Picture this — you are being chased by an evil spirit that’s dead-bent on taking your life. What would you do might not be an easy question to answer, but I’m pretty sure we would be on the same page on what you would not be doing. For starters, if a ghost is hot on your heels, you wouldn’t go searching for it up an attic at night, you wouldn’t go running to the house’s basement, you wouldn’t hide inside a large box that closes from the outside, and you definitely wouldn’t split up from your gang of friends. Unfortunately, these are precisely what you see the characters do in Tarot, which is so filled with clichés that it has almost no space for anything spooky.
Tarot (English)
Directors: Spenser Cohen, Anna Halberg
Cast: Harriet Slater, Adain Bradley, Avantika Vandanapu, Jacob Batalon
Runtime: 94 minutes
Storyline: A group of friends read their horoscopes with a box of strange tarot cards and inadvertently wake up an evil spirit
Speaking of which, the film starts in the infamous ‘mansion in the woods in the middle of nowhere’ trope. A gang of friends rent it out for the weekend and out of boredom, open a restricted room to find a box of strange tarot cards with which one of them reads out the horoscope for everyone. Thankfully, the very next day, they move out putting an end to my expectation that they be taken out one by one in the very mansion itself. But just like the persistent ghost, the clichés make a terrifying comeback, as once they are back in New York, the youngsters get taken down one after the other… you guessed it, as predicted by the cards.

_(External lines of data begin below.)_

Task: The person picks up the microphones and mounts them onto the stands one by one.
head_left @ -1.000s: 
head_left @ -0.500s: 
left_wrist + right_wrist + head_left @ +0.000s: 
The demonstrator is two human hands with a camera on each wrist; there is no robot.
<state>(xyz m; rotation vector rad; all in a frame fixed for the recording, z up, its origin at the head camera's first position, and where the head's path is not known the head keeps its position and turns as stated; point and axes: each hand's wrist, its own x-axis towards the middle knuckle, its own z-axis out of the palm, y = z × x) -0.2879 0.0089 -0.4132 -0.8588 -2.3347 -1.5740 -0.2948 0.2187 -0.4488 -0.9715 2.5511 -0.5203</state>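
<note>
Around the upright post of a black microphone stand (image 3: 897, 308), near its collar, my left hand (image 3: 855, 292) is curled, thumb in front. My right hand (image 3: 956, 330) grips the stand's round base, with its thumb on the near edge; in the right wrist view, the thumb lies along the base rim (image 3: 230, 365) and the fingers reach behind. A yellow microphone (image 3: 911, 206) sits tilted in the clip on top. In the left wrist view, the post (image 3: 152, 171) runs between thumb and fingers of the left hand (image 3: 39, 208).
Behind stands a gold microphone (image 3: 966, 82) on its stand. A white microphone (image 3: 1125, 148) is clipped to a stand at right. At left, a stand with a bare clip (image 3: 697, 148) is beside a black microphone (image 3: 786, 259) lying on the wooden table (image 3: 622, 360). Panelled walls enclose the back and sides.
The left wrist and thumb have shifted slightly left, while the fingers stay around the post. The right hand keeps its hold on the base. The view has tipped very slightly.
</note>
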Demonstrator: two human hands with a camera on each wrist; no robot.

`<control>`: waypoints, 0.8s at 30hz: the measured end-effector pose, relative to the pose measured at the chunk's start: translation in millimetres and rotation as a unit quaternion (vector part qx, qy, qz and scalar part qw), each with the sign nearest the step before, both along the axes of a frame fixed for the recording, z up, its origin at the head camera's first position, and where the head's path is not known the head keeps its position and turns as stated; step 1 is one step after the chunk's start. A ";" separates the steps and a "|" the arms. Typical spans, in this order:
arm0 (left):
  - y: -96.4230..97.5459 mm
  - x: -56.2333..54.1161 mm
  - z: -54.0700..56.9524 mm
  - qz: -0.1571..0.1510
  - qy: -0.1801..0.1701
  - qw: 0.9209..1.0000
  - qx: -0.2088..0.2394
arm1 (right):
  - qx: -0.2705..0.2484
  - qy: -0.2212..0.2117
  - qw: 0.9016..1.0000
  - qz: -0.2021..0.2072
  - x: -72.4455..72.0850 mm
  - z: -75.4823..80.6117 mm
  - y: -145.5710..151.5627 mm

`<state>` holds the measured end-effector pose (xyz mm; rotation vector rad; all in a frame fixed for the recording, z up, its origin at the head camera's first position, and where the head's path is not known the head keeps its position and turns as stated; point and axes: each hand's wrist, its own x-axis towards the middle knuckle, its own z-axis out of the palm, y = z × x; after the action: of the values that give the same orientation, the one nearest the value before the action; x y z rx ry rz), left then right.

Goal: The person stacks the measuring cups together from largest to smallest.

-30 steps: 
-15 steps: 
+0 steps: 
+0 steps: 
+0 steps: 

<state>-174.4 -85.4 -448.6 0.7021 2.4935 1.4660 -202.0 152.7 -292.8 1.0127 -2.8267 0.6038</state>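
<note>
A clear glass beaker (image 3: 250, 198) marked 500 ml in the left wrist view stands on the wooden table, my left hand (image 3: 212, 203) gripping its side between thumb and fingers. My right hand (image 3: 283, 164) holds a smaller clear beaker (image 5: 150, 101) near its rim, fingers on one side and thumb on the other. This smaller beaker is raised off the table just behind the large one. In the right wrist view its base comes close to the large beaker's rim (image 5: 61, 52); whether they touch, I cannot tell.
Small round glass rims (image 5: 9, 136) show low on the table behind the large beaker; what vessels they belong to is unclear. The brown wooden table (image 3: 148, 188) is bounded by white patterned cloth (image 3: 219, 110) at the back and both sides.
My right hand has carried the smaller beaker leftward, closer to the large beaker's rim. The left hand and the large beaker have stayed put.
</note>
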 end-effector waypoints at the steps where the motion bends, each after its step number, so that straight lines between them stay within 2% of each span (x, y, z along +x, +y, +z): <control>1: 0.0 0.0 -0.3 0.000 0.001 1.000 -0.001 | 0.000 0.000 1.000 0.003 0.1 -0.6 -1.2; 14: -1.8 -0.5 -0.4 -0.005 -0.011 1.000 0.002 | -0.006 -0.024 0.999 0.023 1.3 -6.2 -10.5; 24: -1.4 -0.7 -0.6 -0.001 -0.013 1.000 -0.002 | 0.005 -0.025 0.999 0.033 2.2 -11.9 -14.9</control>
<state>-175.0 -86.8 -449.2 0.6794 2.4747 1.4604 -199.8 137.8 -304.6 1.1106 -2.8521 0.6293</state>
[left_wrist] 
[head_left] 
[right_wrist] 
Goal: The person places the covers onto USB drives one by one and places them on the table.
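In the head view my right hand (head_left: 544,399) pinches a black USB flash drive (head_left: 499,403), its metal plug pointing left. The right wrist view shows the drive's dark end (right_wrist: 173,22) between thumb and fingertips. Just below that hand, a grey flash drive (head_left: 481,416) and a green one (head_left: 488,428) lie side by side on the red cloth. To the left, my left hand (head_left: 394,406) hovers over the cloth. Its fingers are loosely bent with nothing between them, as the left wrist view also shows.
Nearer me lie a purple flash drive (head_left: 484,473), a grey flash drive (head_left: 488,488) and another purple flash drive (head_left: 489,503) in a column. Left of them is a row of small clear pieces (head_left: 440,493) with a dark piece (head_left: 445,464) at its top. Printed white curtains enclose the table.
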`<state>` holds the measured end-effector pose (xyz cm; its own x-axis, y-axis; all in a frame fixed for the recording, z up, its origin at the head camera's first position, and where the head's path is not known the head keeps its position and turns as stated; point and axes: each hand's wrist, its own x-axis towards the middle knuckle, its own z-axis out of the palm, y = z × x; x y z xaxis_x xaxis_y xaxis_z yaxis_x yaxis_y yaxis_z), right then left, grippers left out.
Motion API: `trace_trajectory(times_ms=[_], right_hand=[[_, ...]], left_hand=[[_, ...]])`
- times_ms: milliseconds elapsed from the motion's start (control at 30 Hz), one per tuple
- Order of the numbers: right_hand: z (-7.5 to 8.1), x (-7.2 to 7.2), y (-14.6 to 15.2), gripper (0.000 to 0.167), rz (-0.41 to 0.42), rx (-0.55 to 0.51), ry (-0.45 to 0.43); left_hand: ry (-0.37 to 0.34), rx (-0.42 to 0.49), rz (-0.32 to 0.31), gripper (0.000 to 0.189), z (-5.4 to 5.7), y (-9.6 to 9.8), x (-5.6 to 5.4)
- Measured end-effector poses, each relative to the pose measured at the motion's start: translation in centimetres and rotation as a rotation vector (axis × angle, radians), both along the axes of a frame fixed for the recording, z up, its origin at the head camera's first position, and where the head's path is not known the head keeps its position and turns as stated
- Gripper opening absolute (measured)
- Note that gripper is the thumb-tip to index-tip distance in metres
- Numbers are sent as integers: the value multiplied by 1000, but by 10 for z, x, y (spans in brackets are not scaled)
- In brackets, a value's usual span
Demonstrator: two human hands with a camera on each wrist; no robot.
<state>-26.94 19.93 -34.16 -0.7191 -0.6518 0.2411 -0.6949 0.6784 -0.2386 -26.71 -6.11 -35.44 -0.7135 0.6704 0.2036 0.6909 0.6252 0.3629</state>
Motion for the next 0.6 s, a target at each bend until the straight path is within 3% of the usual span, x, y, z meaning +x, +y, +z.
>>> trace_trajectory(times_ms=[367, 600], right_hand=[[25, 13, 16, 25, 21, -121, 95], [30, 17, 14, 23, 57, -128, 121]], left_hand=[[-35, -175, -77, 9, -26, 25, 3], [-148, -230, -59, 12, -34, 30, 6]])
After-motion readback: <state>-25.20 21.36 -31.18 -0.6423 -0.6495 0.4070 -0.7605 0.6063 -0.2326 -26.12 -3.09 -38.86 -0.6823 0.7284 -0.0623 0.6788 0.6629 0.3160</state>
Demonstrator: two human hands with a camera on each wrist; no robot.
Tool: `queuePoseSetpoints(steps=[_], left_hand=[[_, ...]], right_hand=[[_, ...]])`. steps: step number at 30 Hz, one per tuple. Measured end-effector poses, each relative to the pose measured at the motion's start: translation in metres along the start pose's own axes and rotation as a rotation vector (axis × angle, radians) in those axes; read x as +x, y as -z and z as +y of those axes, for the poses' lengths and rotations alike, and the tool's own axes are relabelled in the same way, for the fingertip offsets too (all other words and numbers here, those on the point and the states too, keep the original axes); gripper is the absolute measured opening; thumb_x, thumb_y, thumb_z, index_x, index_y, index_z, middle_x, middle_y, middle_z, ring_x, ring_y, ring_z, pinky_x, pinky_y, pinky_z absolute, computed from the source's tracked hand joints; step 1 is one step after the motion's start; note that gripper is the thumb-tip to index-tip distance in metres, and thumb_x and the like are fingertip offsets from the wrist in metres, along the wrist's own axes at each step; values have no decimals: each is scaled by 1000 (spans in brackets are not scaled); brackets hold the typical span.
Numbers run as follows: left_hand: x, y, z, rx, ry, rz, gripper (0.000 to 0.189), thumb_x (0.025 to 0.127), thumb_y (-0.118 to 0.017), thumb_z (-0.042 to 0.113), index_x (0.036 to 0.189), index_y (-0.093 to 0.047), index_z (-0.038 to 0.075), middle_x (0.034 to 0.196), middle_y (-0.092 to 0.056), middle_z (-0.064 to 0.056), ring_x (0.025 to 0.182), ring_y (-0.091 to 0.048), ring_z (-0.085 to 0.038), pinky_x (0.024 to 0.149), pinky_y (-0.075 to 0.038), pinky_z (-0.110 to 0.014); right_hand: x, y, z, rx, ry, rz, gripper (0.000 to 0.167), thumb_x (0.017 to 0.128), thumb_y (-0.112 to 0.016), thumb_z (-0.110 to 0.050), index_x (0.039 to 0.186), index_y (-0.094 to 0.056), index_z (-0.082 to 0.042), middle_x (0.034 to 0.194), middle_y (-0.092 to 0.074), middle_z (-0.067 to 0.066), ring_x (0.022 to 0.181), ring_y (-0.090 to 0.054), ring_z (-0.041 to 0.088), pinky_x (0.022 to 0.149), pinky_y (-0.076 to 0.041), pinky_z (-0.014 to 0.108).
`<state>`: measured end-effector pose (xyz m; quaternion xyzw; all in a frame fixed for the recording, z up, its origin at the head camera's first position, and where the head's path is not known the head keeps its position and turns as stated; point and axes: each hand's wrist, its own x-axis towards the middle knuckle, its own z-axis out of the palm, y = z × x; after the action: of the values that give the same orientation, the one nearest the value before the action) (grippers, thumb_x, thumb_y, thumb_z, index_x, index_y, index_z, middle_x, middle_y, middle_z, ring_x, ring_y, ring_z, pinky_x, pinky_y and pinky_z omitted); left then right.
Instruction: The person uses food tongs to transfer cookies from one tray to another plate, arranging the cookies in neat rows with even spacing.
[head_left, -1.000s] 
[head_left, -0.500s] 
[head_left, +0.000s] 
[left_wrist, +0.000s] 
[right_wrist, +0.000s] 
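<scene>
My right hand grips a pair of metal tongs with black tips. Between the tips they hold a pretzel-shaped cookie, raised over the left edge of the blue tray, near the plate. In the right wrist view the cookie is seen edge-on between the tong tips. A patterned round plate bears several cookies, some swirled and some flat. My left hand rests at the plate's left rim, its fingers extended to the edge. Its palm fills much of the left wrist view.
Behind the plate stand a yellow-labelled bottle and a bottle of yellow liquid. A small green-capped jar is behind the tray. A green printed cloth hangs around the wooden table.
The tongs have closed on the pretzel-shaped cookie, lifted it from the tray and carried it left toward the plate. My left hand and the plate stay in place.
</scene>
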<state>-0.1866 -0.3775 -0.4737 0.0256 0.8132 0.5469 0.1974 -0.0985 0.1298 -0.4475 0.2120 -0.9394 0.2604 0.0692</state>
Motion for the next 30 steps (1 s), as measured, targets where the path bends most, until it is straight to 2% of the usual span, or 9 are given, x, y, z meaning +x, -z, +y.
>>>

Truth be told, it’s been a while since we had a banal horror flick sticking to the traditional tropes of the genre that are as old as the haunted hills; the eerie silence before every scary sequence, squeaky doors that are loud enough to wake up neighbours, and jump scares out of nowhere. For those who grew up on a steady diet of films that swore by these concepts, Tarot is a perfect example of why they’re long gone. Probably the only enjoyable aspect of Tarot is the kills and some of them are ingenious. As horrific as it might sound, the film leaves you wishing the gang was a little bigger so we get more fascinating character deaths. Given how weak the characters are sketched, you’d be pardoned for having such thoughts.
Astonishingly, even the flashback on what made an innocent soul turn evil — which happens to be the most intriguing part of films from this genre — feels terribly underwhelming. There isn’t much one can expect from a film that lays all its cards on the table, quite literally, in the first 10 minutes and even teaches you how to pronounce the word ‘Tarot’ so that you get it right when someone asks you what you wasted your time over. Unless you’re a fan of old-school horror flicks that are riddled with clichés and a few grotesquely gratifying kills, this tale has no scope for anything entertaining.